Harper's law enforcement career spans more than 30 years
After being knocked off of his police motorcycle and skidding nearly 430 feet along the Parkway East, Nate Harper picked himself up and chased after the driver.
"I was more mad than anything," he said after the incident in July 1983.
Mr. Harper, known more for his quiet demeanor than temper during more than six years as city chief, resigned today amid a federal investigation of the police bureau. Mr. Harper's career spanned more than 30 years, from days on motorcycle details to his supervision of narcotics and vice investigations to his October 2006 nomination as chief by Mr. Ravenstahl, then the city's fresh-faced mayor.
City council confirmed Mr. Ravenstahl's choice.
When he was named the department's top officer -- replacing Dominic Costa, who retired for health reasons -- Mr. Harper was hailed for his familiarity with the bureau and streets. He pledged to beef up narcotics investigations, have officers spend more time walking the streets and increase the number of officers on the streets. There also was hope that the selection of Mr. Harper, the first black chief in more than a decade, would help to bridge a divide with the city's black community and increase the diversity of the police force.
However, the bureau still struggles with a revolving door, losing many officers to higher-paying suburban departments. Relations with the black community remain delicate, partly because of the January 2010 confrontation between Jordan Miles, a black teenager, and three white undercover officers on a Homewood street.
Leaders of the black community sided with Mr. Miles, who said he was beaten without provocation. Mr. Harper sided with the officers, who said Mr. Miles appeared to be concealing a gun and ran when they confronted him. Councilman Ricky Burgess subsequently pushed through legislation requiring cameras in police cars, expansion of the bureau's annual report to the public and speedy completion of an accreditation process.
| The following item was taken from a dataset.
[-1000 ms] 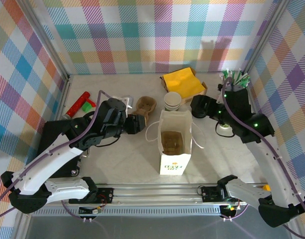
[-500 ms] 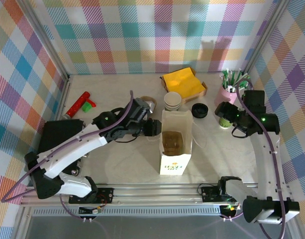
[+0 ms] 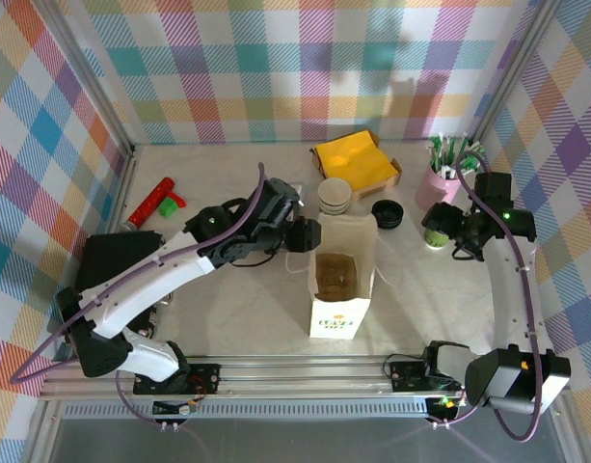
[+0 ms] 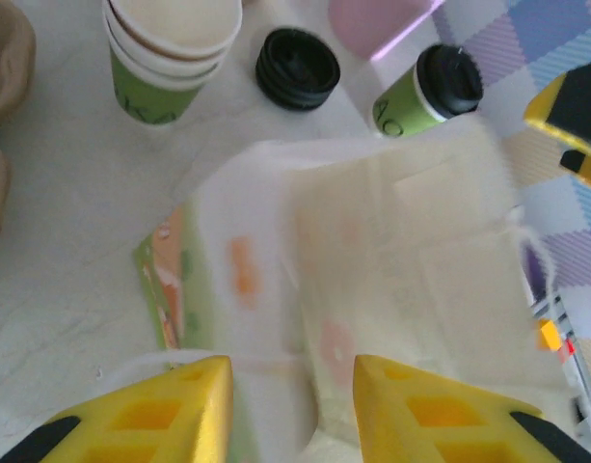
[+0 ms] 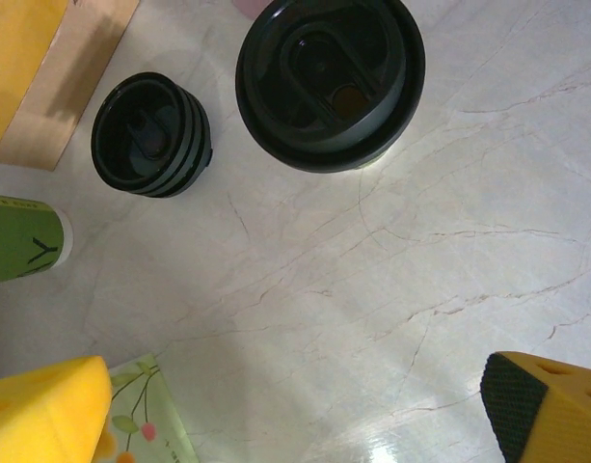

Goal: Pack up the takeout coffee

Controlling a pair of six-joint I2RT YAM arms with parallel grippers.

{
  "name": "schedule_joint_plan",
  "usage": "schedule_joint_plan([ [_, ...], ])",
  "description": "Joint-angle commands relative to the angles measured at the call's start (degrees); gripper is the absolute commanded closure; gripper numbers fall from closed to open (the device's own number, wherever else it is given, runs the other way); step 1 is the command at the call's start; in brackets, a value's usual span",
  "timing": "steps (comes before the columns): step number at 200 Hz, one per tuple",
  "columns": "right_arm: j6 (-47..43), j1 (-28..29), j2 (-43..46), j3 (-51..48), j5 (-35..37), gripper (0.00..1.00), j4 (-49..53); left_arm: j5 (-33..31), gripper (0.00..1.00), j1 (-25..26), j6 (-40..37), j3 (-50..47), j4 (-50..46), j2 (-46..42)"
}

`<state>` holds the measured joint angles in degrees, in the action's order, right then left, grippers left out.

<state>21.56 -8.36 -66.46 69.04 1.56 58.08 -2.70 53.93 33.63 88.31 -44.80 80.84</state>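
coffee cup (image 3: pixel 435 234): light, thin, crushable; best pinched gently at the green band. right gripper (image 5: pixel 295 410) wide apart by it. left gripper (image 4: pixel 290 415) at bag (image 3: pixel 335 318), hold unclear.

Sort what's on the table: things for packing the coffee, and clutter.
For the job: lidded coffee cup, paper bag.
Lying about: stack of empty cups, spare black lids, pink cup of sticks, yellow napkins, red object.
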Motion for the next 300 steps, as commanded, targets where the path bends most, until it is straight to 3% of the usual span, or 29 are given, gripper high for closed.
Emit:
schedule_joint_plan([
  [1, -1.5, -1.0, -0.3, 2.3, 1.2, 0.01, -0.8, -5.5, 0.60, 0.9, -0.1, 3.4, -3.9, -2.5],
  [54, -2.6, -1.9, -2.7, 2.5, 2.6, 0.01, -1.9, -5.0, 0.50, 1.1, -1.3, 1.4, -4.0, -0.7],
  [79, -3.2, -2.0, -4.0, 1.9, 3.4, 0.00, -3.2, -3.7, 0.50, 1.1, -2.6, 2.3, -4.5, 2.7],
  [100, -4.0, -2.0, -5.8, 1.7, 3.6, 0.00, -4.1, -4.4, 0.56, 1.0, -2.7, 4.1, -6.6, 6.2],
  [133, -5.7, -1.9, -9.6, 2.3, 4.0, 0.01, -5.3, -7.8, 0.83, 1.0, -2.8, 4.6, -5.5, 7.8],
  [156, -6.3, -2.0, -12.2, 3.9, 4.3, 0.00, -5.4, -11.8, 0.94, 0.8, -1.3, 5.7, -5.9, 7.8],
  [198, -7.6, -2.0, -15.7, 5.7, 4.6, 0.03, -6.5, -13.0, 0.98, -1.9, 2.0, 6.0, -5.8, 7.8],
  [300, -11.0, -2.6, -24.3, 11.5, 5.2, 0.08, -6.0, -7.9, 0.99, -7.3, 6.0, 2.6, -1.9, 7.5],
])
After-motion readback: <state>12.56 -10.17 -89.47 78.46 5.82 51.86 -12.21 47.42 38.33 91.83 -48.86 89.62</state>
Tim Stevens, chairman of Black Political Empowerment Project, expressed disappointment with Mr. Harper's departure. He said Mr. Harper remained committed to improving police-community relations and only recently made recommendations for improving a brochure on what a person should do when stopped by the police. He added that many members of the black community took pride in Mr. Harper's appointment.
"We are saddened by the fact that this has happened and that the police chief is in the middle of a very unfortunate and inappropriate situation, and I was hoping he would not be found in the middle of all this and that he would survive the scrutiny," Mr. Stevens said.
Mr. Ravenstahl repeatedly has hailed the city's low crime rates, and Mr. Harper once threatened to shut down a youth football program if officials didn't take increased safety precautions.
However, the bureau couldn't escape negative publicity. In addition to the Miles case, the bureau was criticized for mistreating protesters during the G-20 summit in 2009 and for officer conduct that resulted in payouts in police brutality cases.
"We had our disagreements with Harper, but we always found him to be a straight shooter, which is something we appreciated," Vic Walczak, Pennsylvania legal director for the American Civil Liberties Union said.
Mr. Walczak said Mr. Harper was "personally committed to diversity, but for whatever reason, was unable to make it happen." The department in 2011 was 16 percent black.
Mr. Harper, a Schenley High School graduate and Stanton Heights resident, joined the bureau in 1977. He was a patrol officer, K-9 officer and plainclothes investigator before rising through the ranks and, at various times, overseeing administrative matters, the narcotics unit and investigations.